Fig. 4 (a) The Gibbs free energy as estimated from the Hessian and exemplified for 4 cesium ions in excess. The abscissa shows the simulation time, and one snapshot was extracted every ps. The ordinate shows the Gibbs free energy normalized by the average Gibbs energy in the time series. (b) The snapshots were used to generate a statistical average of the Gibbs free energy of the system. The graph shows the interaction energy for N excess Cs⁺, as calculated with the Gibbs-free-energy difference between 0 and N cesium, minus N times the baseline energy for 1 excess cesium ion. The ordinate shows the interaction energy as a percentage of the baseline energy (0 added cesium ions). (c) and (d) Trajectories for a cesium ion during the MD simulations (top-down and inside cavity views). The dots show the host PB structure at the 100 ps snapshot with one excess cesium. Solvating water and other cesium ions have been omitted for sake of clarity. The isosurface plot shows a 95% probability of the cesium ion positions centered on the statistical mean position. The color in the isosurface plot indicates the crystallographic z-coordinate. Because the host structure also moves slightly within the solvation droplet during the simulation, all snapshots have been rotated and shifted to align the crystal matrices before generating the cesium trajectory.

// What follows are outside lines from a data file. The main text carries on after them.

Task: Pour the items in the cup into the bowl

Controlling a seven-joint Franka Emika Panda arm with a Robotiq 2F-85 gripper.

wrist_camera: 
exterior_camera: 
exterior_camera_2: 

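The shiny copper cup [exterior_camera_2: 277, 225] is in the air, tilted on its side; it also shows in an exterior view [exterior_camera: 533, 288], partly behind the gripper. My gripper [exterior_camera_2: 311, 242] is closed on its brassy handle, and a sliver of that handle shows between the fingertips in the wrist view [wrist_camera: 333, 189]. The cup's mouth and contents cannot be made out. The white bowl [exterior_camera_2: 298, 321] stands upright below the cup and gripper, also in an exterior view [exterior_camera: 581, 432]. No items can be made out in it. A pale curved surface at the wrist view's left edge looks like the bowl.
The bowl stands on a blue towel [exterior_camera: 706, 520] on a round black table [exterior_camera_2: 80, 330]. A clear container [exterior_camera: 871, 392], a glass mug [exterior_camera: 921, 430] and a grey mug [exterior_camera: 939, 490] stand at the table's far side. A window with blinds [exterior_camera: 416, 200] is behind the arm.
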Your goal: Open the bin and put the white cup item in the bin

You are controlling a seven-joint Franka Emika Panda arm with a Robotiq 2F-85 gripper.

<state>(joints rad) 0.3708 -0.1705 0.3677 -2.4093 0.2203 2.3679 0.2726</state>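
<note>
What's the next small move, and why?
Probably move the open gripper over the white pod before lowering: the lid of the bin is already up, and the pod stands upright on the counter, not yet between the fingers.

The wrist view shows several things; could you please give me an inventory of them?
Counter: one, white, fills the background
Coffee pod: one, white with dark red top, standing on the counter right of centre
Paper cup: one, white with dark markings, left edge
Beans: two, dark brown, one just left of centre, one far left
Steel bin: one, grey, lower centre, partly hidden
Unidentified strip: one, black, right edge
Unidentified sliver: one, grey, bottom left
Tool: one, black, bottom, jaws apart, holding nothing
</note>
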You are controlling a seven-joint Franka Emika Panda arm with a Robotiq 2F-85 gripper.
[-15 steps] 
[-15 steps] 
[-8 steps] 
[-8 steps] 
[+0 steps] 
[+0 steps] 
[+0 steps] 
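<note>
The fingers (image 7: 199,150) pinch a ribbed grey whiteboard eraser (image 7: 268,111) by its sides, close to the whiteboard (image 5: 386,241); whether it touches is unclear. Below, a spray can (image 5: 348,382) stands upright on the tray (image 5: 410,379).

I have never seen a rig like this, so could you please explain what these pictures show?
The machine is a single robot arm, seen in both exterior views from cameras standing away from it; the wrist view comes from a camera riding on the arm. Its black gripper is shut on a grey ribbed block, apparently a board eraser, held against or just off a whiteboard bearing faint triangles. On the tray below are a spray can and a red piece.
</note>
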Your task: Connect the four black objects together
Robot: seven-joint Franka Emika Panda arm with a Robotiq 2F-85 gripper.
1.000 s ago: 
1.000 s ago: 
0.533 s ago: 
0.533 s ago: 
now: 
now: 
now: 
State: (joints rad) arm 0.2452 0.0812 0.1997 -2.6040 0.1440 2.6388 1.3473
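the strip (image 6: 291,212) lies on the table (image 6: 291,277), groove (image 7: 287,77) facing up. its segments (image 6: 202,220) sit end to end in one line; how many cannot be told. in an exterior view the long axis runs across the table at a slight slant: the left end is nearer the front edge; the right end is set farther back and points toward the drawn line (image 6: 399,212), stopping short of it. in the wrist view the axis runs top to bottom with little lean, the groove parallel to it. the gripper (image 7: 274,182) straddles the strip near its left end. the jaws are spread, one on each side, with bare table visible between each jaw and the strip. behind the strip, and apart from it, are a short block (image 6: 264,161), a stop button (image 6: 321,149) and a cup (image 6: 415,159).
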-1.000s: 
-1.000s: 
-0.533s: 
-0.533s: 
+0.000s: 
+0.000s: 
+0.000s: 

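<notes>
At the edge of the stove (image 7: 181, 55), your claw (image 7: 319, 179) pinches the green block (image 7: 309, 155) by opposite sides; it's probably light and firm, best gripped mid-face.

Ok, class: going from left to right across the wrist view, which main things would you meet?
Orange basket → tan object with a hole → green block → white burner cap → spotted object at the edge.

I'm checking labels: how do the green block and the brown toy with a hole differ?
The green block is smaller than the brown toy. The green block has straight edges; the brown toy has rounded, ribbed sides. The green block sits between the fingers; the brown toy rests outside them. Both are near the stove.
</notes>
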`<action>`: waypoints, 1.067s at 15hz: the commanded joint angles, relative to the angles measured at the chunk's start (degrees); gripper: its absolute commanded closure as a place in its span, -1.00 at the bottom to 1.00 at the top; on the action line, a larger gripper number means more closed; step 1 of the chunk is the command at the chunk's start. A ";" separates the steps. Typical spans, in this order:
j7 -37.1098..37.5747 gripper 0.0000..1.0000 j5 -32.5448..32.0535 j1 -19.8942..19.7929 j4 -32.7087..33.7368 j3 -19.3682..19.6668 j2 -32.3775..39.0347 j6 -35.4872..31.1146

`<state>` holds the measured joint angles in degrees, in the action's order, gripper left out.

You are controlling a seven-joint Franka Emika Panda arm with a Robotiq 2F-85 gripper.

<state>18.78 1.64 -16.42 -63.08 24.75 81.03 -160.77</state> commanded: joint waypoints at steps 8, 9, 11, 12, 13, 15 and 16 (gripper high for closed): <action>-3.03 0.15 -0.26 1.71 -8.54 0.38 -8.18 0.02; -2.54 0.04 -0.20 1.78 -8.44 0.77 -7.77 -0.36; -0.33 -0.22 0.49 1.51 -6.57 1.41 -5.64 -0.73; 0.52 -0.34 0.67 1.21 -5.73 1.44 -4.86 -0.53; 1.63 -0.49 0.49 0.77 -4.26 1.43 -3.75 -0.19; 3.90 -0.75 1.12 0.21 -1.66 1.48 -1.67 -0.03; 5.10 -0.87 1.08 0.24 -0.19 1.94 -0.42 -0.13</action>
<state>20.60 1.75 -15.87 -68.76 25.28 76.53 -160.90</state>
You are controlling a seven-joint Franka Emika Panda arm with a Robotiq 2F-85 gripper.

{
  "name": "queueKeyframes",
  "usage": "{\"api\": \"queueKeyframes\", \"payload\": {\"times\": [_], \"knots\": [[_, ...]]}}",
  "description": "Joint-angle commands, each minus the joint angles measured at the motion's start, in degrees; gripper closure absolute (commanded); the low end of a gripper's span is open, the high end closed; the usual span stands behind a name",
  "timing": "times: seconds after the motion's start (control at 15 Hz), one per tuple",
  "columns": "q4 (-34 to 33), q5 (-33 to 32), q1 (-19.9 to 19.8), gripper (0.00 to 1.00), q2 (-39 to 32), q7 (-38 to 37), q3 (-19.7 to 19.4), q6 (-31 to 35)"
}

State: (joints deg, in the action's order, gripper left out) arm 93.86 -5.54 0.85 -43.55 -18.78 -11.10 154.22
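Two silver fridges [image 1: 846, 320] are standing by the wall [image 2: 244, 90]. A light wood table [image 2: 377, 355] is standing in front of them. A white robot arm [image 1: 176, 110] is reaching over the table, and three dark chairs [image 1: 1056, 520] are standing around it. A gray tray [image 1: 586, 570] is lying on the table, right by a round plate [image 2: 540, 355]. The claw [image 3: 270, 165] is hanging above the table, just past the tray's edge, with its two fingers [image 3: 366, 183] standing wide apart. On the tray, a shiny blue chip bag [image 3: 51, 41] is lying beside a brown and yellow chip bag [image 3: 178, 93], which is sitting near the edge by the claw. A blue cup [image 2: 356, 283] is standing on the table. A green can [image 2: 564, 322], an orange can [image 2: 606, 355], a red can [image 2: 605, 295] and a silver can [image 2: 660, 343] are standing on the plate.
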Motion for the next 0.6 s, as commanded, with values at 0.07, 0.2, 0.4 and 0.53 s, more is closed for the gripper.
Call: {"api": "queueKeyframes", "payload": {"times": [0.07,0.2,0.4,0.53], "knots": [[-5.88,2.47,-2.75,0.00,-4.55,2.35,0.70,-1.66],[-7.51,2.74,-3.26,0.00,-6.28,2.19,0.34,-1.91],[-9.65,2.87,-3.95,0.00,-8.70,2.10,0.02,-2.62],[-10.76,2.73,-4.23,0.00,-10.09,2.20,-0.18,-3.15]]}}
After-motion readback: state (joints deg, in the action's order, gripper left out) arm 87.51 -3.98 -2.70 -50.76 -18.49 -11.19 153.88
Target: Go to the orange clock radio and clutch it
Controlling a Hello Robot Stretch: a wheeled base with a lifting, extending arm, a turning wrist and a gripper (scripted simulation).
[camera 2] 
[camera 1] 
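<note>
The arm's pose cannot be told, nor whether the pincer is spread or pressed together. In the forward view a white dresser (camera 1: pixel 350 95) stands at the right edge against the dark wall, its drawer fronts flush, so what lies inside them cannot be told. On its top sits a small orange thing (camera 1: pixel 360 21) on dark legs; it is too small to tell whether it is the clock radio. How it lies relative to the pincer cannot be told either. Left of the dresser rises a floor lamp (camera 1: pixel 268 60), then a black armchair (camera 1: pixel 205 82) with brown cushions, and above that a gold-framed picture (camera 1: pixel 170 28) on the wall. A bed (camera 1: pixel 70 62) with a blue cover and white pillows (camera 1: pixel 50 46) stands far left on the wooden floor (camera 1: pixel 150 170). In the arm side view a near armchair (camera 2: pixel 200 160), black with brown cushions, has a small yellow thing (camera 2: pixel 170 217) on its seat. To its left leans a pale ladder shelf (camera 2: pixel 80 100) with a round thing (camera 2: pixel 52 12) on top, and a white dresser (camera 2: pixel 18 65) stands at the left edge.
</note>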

A large number of water molecules in the systems makes it difficult to extract exact Gibbs free energy from individual configurations. However, long MD simulations will allow the estimation of stable mean energies that can be used as reliable energy estimates. Adding cesium ions to the model will always add to the Gibbs free energy (the system has been expanded). But, the energy difference emerging from each added excess ion can be compared to discern if there are any trends. These initial results indicate that the energy gained by adsorbing more cesium ions is less favorable if there are cesium ions already adsorbed on the surface (Fig. 4(b)). At this point, we can only speculate on what type of effect causes this observation. However, the trend suggests that there is a repulsive interaction effect between the adsorbed cesium ions. That is an interesting observation since it contradicts the prerequisites of the standard Langmuir isotherm. Later sections of this work will investigate this deviation in more detail.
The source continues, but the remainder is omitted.